INSTRUCTIONS TO FOLLOW: The stretch from the line with "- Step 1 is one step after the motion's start" through the line with "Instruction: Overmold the" in the records below: write it out exactly, and nothing else.

(DATASET begins)

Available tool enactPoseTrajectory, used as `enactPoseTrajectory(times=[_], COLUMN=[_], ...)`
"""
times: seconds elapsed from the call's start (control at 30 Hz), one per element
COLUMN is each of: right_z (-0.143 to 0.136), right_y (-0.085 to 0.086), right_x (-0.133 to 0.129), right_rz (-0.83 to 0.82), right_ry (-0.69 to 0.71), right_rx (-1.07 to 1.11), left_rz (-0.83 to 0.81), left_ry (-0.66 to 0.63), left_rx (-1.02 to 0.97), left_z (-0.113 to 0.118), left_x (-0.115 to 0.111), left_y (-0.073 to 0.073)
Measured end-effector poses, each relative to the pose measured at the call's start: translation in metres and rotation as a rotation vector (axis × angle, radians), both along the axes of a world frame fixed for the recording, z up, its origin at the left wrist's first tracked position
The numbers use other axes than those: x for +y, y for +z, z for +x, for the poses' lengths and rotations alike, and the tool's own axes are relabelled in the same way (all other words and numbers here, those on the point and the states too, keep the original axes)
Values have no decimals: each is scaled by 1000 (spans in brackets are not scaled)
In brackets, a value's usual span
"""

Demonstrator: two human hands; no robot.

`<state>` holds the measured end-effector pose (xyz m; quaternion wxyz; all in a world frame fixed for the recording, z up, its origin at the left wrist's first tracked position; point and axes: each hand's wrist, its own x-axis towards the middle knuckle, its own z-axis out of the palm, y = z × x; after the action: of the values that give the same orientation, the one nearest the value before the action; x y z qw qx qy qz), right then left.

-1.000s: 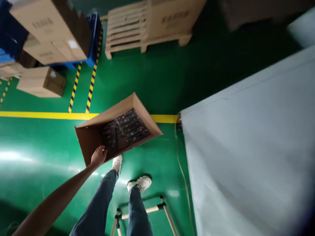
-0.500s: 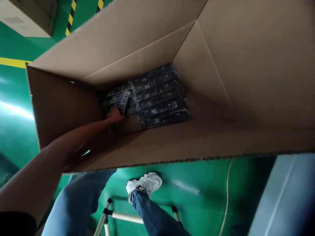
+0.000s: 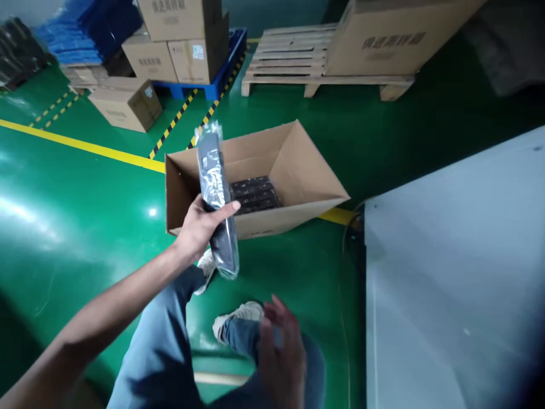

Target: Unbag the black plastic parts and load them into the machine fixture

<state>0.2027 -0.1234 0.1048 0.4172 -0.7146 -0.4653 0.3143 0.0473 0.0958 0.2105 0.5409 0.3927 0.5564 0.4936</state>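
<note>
My left hand [image 3: 198, 228] is closed around a long black part in clear plastic wrap [image 3: 213, 173], thumb across its front. The part is raised above the box and stands nearly upright, leaning a little. Behind and below it is an open cardboard box [image 3: 309, 176], deep and without a lid. Several similar wrapped black parts [image 3: 255, 190] lie in rows on its bottom, partly hidden by the held part. Low in the view, my right hand [image 3: 283, 355] hovers over my knee, blurred, with thumb and fingers apart and nothing visible in it.
A large pale grey panel [image 3: 451, 272] fills the right side. Further off are a wooden pallet [image 3: 289, 54] bearing a carton [image 3: 392, 42], a blue pallet [image 3: 225, 68] with stacked cartons, and a carton on the floor [image 3: 123, 105]. Pale tubing [image 3: 221, 379] runs low near my legs.
My left hand has come up out of the box, lifting a wrapped black part with it. My right hand has entered the view. The view has tilted up and the box looks further away.
</note>
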Motion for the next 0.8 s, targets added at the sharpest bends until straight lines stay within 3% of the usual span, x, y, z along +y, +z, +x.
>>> enactPoseTrajectory(times=[0.07,0.13,0.27,0.4,0.5,0.67,0.8], right_z=[-29,-52,-68,-66,-67,-73,-75], right_y=[36,66,100,107,111,132,146], right_x=[7,4,-35,-75,-89,-87,-81], right_rz=[172,181,42,50,113,447,563], right_ry=[93,98,107,180,198,121,152], right_rx=[226,356,464,402,204,-291,-494], left_rz=[-98,-184,-250,-187,-162,-154,-181], left_ry=[24,48,53,29,93,111,95], left_rx=[-151,-294,-517,-605,-584,-555,-493], left_z=[-2,-10,-34,-45,-41,-31,-27], left_x=[-60,-109,-168,-197,-212,-236,-253], left_y=[16,28,43,44,45,49,45])
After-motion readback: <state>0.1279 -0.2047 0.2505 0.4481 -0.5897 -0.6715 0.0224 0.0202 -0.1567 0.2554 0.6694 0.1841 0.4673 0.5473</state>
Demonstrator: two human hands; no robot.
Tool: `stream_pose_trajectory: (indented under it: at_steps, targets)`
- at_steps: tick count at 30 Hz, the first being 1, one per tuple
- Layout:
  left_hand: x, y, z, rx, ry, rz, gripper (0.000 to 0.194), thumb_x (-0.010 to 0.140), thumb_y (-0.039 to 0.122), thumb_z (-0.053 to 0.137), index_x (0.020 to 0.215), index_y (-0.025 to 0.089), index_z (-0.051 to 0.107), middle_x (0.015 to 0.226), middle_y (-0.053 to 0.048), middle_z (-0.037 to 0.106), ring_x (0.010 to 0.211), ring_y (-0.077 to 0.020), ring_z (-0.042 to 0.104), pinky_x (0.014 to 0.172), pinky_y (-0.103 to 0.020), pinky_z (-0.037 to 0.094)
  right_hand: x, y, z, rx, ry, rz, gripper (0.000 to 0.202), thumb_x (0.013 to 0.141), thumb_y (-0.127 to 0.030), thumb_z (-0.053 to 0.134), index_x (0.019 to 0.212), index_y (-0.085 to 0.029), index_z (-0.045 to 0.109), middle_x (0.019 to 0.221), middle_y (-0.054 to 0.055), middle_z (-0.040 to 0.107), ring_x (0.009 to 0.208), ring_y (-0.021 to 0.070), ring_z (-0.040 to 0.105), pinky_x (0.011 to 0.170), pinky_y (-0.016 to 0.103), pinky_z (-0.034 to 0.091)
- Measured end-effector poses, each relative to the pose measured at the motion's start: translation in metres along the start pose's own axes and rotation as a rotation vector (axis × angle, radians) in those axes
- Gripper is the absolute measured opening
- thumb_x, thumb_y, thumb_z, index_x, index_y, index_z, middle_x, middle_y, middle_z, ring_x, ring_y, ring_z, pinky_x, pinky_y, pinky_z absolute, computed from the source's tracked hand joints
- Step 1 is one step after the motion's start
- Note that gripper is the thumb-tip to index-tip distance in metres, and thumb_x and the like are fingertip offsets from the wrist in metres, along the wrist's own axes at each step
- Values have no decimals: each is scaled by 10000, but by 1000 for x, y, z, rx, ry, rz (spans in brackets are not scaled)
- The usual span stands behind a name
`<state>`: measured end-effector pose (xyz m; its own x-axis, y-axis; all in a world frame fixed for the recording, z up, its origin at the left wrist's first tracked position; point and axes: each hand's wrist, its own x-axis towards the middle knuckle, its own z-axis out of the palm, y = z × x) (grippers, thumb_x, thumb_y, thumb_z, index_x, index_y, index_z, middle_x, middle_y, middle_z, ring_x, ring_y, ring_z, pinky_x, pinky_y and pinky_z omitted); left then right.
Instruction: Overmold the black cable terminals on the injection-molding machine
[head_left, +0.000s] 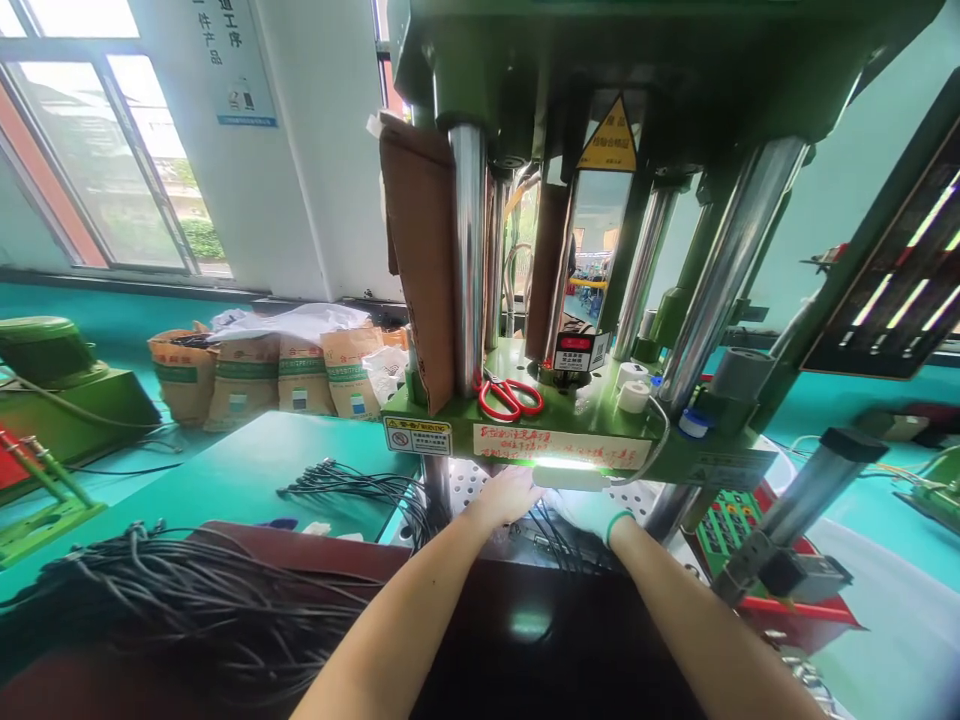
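Both my arms reach in under the front plate of a green press (592, 420). My left hand (510, 495) is bare, its fingers partly hidden below the plate's edge. Close beside it is my right hand (589, 510), in a white glove with a green cuff; its fingers are out of clear sight. Several thin black cables (559, 545) hang down between and below the two hands. What either hand grips cannot be made out. A lit white lamp bar (571, 478) sits just above the hands.
Red-handled scissors (511, 398) lie on the press plate. A large heap of black cables (225, 600) covers the left side, with a smaller bundle (352, 485) on the green table (300, 440). A control box with green buttons (739, 520) stands at right. Paper sacks (247, 375) line the wall.
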<state>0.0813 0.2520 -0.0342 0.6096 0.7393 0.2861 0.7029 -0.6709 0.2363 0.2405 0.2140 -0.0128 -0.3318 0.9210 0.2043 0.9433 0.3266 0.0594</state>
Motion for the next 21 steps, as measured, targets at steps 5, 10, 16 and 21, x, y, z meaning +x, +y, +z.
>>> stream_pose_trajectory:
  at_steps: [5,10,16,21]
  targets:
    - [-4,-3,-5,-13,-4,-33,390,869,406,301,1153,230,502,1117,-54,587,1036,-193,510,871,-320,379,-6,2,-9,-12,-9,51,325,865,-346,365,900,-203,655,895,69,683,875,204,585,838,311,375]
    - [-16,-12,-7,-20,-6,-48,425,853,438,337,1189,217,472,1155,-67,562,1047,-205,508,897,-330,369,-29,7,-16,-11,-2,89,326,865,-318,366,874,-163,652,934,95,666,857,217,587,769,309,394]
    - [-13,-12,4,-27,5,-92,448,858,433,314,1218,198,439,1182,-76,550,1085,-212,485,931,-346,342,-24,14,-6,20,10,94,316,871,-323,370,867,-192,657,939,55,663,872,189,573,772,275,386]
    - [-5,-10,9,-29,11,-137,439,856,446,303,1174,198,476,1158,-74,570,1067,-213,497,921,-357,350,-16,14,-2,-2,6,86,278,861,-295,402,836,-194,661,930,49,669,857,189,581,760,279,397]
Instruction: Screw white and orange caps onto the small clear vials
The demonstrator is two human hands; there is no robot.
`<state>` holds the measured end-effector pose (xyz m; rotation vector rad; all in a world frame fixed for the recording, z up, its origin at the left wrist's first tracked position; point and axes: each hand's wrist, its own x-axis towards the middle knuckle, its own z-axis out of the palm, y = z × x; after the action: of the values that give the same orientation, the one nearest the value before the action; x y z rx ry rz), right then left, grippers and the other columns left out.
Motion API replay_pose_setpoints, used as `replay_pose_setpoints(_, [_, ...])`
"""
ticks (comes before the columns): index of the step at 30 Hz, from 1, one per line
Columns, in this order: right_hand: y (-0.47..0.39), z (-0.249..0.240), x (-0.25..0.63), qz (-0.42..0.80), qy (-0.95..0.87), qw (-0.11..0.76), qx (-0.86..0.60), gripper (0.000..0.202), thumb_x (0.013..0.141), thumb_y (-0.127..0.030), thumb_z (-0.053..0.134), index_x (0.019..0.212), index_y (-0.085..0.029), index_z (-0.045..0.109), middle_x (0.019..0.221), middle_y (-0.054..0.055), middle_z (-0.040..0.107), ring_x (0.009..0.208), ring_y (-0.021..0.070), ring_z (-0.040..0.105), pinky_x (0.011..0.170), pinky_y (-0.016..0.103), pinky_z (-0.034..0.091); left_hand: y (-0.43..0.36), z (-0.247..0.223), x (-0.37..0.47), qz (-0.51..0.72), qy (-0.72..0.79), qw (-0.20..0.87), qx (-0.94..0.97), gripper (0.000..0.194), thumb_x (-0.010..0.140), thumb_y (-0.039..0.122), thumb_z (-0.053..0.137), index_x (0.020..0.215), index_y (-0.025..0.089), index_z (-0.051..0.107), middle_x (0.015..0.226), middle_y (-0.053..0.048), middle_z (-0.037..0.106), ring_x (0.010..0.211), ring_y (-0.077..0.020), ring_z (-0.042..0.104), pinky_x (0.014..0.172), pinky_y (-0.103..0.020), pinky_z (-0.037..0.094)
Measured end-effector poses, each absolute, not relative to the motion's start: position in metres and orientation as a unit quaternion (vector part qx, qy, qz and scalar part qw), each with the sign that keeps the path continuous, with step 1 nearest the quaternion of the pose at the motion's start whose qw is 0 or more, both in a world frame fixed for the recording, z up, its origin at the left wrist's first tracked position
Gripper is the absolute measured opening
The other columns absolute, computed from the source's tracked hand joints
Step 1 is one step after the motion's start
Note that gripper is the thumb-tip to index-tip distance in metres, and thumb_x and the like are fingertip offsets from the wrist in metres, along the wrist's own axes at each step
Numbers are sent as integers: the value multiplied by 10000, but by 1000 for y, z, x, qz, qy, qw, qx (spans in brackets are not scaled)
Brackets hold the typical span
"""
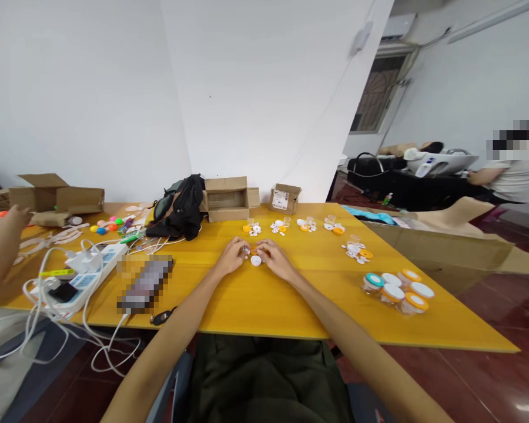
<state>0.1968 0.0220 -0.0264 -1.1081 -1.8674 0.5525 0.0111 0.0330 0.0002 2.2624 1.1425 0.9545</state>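
Observation:
Both of my hands meet over the middle of the yellow table [291, 317]. My left hand [233, 256] has its fingers curled at a cluster of small white and orange parts, and my right hand [273, 258] is bent in from the other side. Just between them lies a round white disc [256, 260]. What the fingertips grip is too small to make out. Beyond the hands sit several groups of white pieces with orange rings and clear cups, such as an orange ring [283, 229] and a white disc [300, 222].
Lidded jars [392, 292] stand at the right. A power strip [92, 282] with tangled cables, a phone [147, 285] and keys [162, 316] lie left. Behind are a black bag [183, 205] and an open box [227, 202]. Another person's arm [4, 249] reaches in far left; someone sits far right.

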Motion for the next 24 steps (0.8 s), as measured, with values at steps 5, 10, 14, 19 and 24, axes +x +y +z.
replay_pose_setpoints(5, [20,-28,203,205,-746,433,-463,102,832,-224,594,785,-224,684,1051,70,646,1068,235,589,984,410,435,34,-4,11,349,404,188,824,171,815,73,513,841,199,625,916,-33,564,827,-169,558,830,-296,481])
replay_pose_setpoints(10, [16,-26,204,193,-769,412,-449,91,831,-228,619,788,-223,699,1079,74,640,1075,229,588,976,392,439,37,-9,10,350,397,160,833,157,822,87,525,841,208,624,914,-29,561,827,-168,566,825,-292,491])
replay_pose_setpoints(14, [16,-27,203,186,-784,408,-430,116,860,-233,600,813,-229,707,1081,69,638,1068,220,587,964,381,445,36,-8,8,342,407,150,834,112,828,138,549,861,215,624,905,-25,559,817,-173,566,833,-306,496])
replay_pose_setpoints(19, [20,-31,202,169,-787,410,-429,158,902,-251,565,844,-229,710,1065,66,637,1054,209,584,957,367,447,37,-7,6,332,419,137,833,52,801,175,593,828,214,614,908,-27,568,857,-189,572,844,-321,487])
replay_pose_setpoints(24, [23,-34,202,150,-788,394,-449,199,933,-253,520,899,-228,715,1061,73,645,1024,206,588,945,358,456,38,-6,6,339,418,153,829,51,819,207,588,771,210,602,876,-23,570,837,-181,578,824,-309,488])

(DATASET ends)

SOLVED PROBLEM:
- Step 1 is one step after the motion's start
- Note that gripper is the thumb-tip to index-tip distance in metres, and thumb_x and the like are fingertip offsets from the wrist in metres, along the wrist's own axes at each step
- Values have no decimals: each is scaled by 10000, but by 1000 for x, y, z, rx, ry, rz (spans in brackets are not scaled)
- The usual span stands behind a name
`<state>`: measured end-effector pose (xyz m; its own x-axis, y-axis; all in a world frame fixed for the recording, z up, its origin at the left wrist's first tracked position; point and axes: each hand's wrist, its own x-axis towards the middle knuckle, its own z-axis out of the palm, y = z × x) (grippers, thumb_x, thumb_y, thumb_z, index_x, index_y, index_z, middle_x, middle_y, middle_z, ring_x, ring_y, ring_z, pinky_x, pinky_y and pinky_z omitted); left then right.
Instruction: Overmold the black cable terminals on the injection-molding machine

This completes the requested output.